Anyone hitting the next one on Feb 16th?

I've missed the last one where they moved their location to Dixie... is it any better? Lol.

Maybe we can turn this thing into some sort of Meet and Greet?


----------



## Grey Legion (Mar 20, 2006)

This will be the 2nd one with fish, so I hope it will be more active this time around, it's Feb 17, 2008

I will be attending and may bring some MFC members and friends so a meet and great sounds like a fine idea.


----------



## dekstr (Oct 23, 2007)

Sounds great. I'd like to see what a reptile/fish expo is like.
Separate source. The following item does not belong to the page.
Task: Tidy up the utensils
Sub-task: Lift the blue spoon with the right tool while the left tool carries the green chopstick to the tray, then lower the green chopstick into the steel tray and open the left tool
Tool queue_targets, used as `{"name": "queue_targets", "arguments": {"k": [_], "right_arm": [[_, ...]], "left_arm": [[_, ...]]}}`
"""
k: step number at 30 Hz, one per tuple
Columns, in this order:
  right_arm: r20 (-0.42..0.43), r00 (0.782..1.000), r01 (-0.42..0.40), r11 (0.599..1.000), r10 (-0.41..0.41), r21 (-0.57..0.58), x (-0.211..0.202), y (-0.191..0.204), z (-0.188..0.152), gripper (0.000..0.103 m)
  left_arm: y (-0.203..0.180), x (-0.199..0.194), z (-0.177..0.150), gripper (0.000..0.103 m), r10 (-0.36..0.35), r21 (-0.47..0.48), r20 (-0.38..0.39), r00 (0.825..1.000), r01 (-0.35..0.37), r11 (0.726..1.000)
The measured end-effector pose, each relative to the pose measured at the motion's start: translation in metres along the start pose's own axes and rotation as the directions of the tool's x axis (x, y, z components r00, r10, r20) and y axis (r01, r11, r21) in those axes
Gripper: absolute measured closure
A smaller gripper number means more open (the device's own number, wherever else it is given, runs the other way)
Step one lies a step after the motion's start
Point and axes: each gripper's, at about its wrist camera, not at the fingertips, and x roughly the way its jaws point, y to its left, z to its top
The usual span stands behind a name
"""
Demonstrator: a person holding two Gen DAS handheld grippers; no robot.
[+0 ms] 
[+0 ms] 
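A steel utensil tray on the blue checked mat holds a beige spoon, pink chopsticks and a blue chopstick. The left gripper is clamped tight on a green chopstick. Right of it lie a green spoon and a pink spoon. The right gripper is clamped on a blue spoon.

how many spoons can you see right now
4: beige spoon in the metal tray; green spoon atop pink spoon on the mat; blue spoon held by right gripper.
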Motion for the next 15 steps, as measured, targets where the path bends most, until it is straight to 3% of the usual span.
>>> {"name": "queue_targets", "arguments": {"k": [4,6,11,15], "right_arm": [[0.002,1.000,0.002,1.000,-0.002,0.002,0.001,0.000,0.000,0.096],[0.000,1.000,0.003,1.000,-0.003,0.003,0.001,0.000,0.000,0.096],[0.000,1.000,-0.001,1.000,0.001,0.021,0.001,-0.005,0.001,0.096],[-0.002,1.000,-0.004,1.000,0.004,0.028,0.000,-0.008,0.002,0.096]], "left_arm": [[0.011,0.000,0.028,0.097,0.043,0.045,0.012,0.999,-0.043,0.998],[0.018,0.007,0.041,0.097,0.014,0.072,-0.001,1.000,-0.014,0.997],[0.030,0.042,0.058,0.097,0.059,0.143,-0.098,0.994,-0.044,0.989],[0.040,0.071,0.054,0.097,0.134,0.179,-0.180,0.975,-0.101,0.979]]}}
Is there more info on the location and vendors/booths that are going to be there?


----------



## Ciddian (Mar 15, 2006)

www.reptileexpo.ca  good chance i will be there.


----------



## dekstr (Oct 23, 2007)

Hmm.. the .com address is all based in New York.

I googled reptileexpo dixie road and came up with http://www.reptileexpo.ca which has the Mississauga expo. Maybe this one?


----------



## Katalyst (Jul 29, 2007)

Nope I'll be at an fish auction.


----------



## Brian (Mar 14, 2006)

dekstr, it is the www.reptileexpo.ca site and the expo is located in sauga.

Kat, which fish auction?


----------



## Ciddian (Mar 15, 2006)

yea forgot the ca. Sorry guys. X)


----------



## Katalyst (Jul 29, 2007)

Brian said:


> dekstr, it is the www.reptileexpo.ca site and the expo is located in sauga.
> 
> Kat, which fish auction?


Its in Florida.


----------



## Brian (Mar 14, 2006)

Aw snap.

Hope you're able to grab some goodies. Do they let you take pets over the boarder with you?

When I was still into dart frogs you needed a permit to take them across the boarder.


----------